◆ **WHAT TO WORK ON**
Check the listing below for lines with the word "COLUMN" and say how many there are, with nothing but the number.

==== DATA SECTION ====

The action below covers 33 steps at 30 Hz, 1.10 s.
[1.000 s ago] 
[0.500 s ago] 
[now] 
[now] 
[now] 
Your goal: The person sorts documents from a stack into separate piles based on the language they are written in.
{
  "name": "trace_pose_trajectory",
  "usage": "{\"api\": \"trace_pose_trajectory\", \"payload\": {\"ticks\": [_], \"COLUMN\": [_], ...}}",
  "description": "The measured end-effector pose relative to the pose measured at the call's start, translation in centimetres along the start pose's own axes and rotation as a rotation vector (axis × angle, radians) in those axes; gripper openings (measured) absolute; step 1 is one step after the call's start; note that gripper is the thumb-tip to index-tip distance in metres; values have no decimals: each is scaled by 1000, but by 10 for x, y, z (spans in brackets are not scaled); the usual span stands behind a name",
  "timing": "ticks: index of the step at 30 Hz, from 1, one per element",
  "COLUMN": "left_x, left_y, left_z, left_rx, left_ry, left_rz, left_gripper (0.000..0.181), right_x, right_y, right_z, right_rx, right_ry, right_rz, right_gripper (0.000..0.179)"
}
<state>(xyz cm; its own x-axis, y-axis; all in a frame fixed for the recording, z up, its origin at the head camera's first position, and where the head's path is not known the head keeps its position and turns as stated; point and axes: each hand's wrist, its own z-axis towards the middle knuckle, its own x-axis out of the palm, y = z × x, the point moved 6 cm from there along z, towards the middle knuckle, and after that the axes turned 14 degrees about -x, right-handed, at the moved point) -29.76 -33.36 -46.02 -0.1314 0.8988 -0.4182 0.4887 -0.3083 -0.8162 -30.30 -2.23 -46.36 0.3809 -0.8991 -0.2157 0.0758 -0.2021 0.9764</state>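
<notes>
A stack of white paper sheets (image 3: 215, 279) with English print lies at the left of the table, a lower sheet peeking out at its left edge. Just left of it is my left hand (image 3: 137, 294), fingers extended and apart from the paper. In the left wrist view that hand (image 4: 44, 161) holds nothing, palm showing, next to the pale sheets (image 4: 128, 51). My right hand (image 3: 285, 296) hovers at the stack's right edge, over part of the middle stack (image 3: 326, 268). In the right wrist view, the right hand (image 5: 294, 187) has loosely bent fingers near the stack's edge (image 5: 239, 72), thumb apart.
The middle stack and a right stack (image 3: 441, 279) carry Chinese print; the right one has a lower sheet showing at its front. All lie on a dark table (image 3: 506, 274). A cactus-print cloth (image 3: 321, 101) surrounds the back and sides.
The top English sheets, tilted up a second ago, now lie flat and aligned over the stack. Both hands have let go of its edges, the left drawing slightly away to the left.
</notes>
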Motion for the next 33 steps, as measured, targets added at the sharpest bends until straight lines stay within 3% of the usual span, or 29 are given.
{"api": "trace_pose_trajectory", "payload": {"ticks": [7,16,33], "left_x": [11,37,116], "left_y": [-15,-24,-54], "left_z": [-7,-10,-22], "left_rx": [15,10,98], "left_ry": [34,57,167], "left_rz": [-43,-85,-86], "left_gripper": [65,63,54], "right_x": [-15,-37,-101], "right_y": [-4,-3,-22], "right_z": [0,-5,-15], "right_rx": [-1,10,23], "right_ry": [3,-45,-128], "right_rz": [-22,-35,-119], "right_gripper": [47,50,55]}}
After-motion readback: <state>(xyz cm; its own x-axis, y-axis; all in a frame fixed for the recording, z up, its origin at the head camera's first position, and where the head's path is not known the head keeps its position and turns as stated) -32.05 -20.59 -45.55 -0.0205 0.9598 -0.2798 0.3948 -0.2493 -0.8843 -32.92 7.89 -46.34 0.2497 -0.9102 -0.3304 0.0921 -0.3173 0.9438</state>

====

◆ **ANSWER BOX**
2